Estou com outras pessoas e quero expandir.” Neste momento, está a proceder à
substituição do gado importado do Brasil, devido aos prejuízos que tem
registado com a raça Nelore proveniente deste país sul-americano, por outras
raças importadas da Namíbia e da África do Sul.’
De
acordo ao transcrito é notório que o Exmo. Sr. Juiz Presidente do Tribunal
Constitucional de Angola exerce de forma activa e simultaneamente funções
empresariais privadas, neste caso no ramo da agricultura e pecuária, violando o
número 5 do artigo 179.º da Constituição de Angola.
Nesta
conformidade, tal violação de princípio constitucional enegrece a sua imagem,
enquanto Juiz Presidente da referida instituição, enegrece a imagem do próprio
Tribunal Constitucional, enegrece a imagem do Estado angolano, enegrece a
imagem de todos nós cidadãos que defendemos a ética e a moral e pretendemos um
país com instituições geridas por pessoas honestas e rectas que nos transmitam
confiança e nos façam acreditar em tais instituições que é o que precisamos todos
nós cidadãos angolanos.
Nesta
conformidade apenas cabe-nos a obrigação de exigir, em nome dum Estado de
Direito e Democrático e do exercício pleno e consciente da cidadania:
1 – Que o Sr.
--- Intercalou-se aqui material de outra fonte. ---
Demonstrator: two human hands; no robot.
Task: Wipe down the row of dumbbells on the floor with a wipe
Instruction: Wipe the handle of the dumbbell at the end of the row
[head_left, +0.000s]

Rui Ferreira se
demita imediatamente da função/cargo de Juiz Presidente do Tribunal
Constitucional;
2 – Que o Conselho Superior da
Magistratura instaure imediatamente um processo disciplinar referente ao
assunto por força da Constituição, do número 5 do artigo 179.º e da alínea a)
do número 1 do artigo 184.º
3 – Que o Ministro da
Agricultura e do Desenvolvimento Rural revogue imediatamente as decisões favoráveis
dos pedidos de legalização, em requerimentos datados de 4 de Dezembro de 2012
em nome (a) da Fazenda Ulunga S.A., representada
por Rui Ferreira, para a legalização de 9,767 hectares na Anhara do Calundo,
comuna do Lonhe, em nome (b) de Nilson Roberto Manita Ferreira (filho do Juiz
Presidente), de 27 anos, para a legalização de 7299 hectares, na Anhara do
Tchilesso. Trata-se de uma propriedade contígua a nordeste das terras
requeridas pela Fazenda Ulunga S.A. e de (c) Rui
Miguel Manita Ferreira, de 26 anos (filho do Juiz Presidente), que solicitou a
legalização de 7646 hectares na área de Caumbundo. Essas terras são contíguas,
a sul, às terras solicitadas pelo pai e pelo irmão Nilson.